Le lien de l'article : https://www.latribune.fr/regions/nord-p ... 89674.htmlÀ Dunkerque, plus besoin de payer pour monter dans le bus depuis le 1er septembre. Avec ses 200.000 habitants, la Communauté urbaine est la plus grande métropole d’Europe à choisir la gratuité pour ses transports.
« Il est temps de dépoussiérer les concepts et les pratiques : en proposant la gratuité d'accès aux transports, nous n'en devenons pas pour autant des élus mauvais gestionnaires, inconscients, insouciants », a prévenu Patrice Vergriete, maire de Dunkerque et président de la Communauté urbaine, visiblement échaudé par les remarques de ses opposants.

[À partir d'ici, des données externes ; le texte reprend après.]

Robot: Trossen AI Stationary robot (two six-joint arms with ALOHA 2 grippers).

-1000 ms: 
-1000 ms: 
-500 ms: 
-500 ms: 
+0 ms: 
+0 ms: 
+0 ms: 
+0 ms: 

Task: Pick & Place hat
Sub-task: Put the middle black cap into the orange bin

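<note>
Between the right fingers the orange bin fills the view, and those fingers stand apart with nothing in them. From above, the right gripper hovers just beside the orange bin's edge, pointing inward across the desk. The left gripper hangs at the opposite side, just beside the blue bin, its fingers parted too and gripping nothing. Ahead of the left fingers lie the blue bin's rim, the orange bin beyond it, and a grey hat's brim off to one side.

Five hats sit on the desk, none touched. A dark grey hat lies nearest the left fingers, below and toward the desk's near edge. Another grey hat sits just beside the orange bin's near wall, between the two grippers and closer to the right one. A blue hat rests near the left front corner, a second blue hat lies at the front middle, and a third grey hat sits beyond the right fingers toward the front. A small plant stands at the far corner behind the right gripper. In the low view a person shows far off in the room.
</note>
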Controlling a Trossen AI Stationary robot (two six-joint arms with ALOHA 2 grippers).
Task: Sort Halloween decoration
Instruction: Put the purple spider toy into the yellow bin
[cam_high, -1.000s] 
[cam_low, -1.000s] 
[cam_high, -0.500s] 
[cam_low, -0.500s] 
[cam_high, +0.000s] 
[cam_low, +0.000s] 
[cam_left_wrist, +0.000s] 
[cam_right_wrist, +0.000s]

« J'en ai entendu des florilèges de préjugés, de dogmes et de contre-vérités », a-t-il poursuivi lors des premières rencontres des villes du transport gratuit, organisées les 3 et 4 septembre à Dunkerque pour justement « élever le débat ». La grand messe dunkerquoise a rassemblé des élus de villes françaises et européennes ayant eux aussi opté pour le transport gratuit, des chercheurs spécialisés sur la question, des techniciens mais aussi d'autres élus, curieux d'avoir des retours d'expériences.
Un projet d'ampleur
Car le projet d'accès à la gratuité du réseau dunkerquois impressionne par son ampleur et sa qualité : 17 lignes de bus irriguant toute la métropole et ses 200.000 habitants ; cinq lignes desservies toutes les dix minutes mettant 80% de la population à moins de 300 mètres d'un arrêt et à moins de 20 minutes de la gare de Dunkerque ; une plage horaire élargie de 5h30 à 22h30 ; des bus équipés de prises pour recharger les téléphones portables et du WIFI...
Maxime Huré, chercheur spécialiste de la gratuité dans les transports et président de l'association VIGS, a recensé 31 réseaux de transport gratuit en France : Dunkerque est la première grosse agglomération de cette taille à avoir franchi le pas.
Pourquoi la collectivité s'est-elle lancée dans cet ambitieux projet ? D'abord parce que ses transports en commun étaient largement sous-utilisés. À Dunkerque, en 2015, deux tiers des déplacements à l'échelle de l'agglomération s'effectuaient en voiture : avant la mise en place de la gratuité, le transport en bus ne représentait que 5% et le vélo 1%. La part de la voiture a même continué de progresser de 4% entre 2003 et 2015.
« La notion de gratuit crée un choc psychologique et frappe les esprits », concède le maire.
Des recettes qui se chiffrent à 4,5 millions d'euros
Ensuite, parce que les recettes commerciales n'étaient pas très élevées : les 4 millions et demi d'euros de recettes issues de la billettique ne pesaient que 10% des recettes globales de fonctionnement du réseau. Du coup, la suppression de la billetterie et des contrôles peut plus facilement compenser le manque à gagner sur les ventes.
Les données sont bien sûr différentes d'une ville à l'autre. À Aubagne, la billettique représentait 700.000 euros sur un coût de fonctionnement de 9 millions d'euros : le nombre de voyages annuels est passé de 1,9 million à 6 millions entre 2009 et 2017. Tandis qu'à Niort, passée à la gratuité en septembre 2017, les paiements ne couvraient que 12% des dépenses.
Je voulais partager cette prouesse de l'agglomération dunkerquoise car elle met en évidence que si on insiste souvent que le ticket de bus ne couvre quasiment rien du prix du trajet réel, pourquoi le maintenir ? Je suis bien conscient que ce modèle ne peut pas s'adapter aux villes saturées, mais dans le cas de Dunkerque, le réseau pâtissait au contraire d'une trop faible fréquentation.
D'un point de vue strictement comptable, c'est aussi de l'argent qu'on ne dépense pas en billetterie, en contrôleurs... S'il contribue à réduire efficacement la circulation automobile, le réseau routier se détériore moins vite et occasionne moins d'embouteillages, tout aussi coûteux.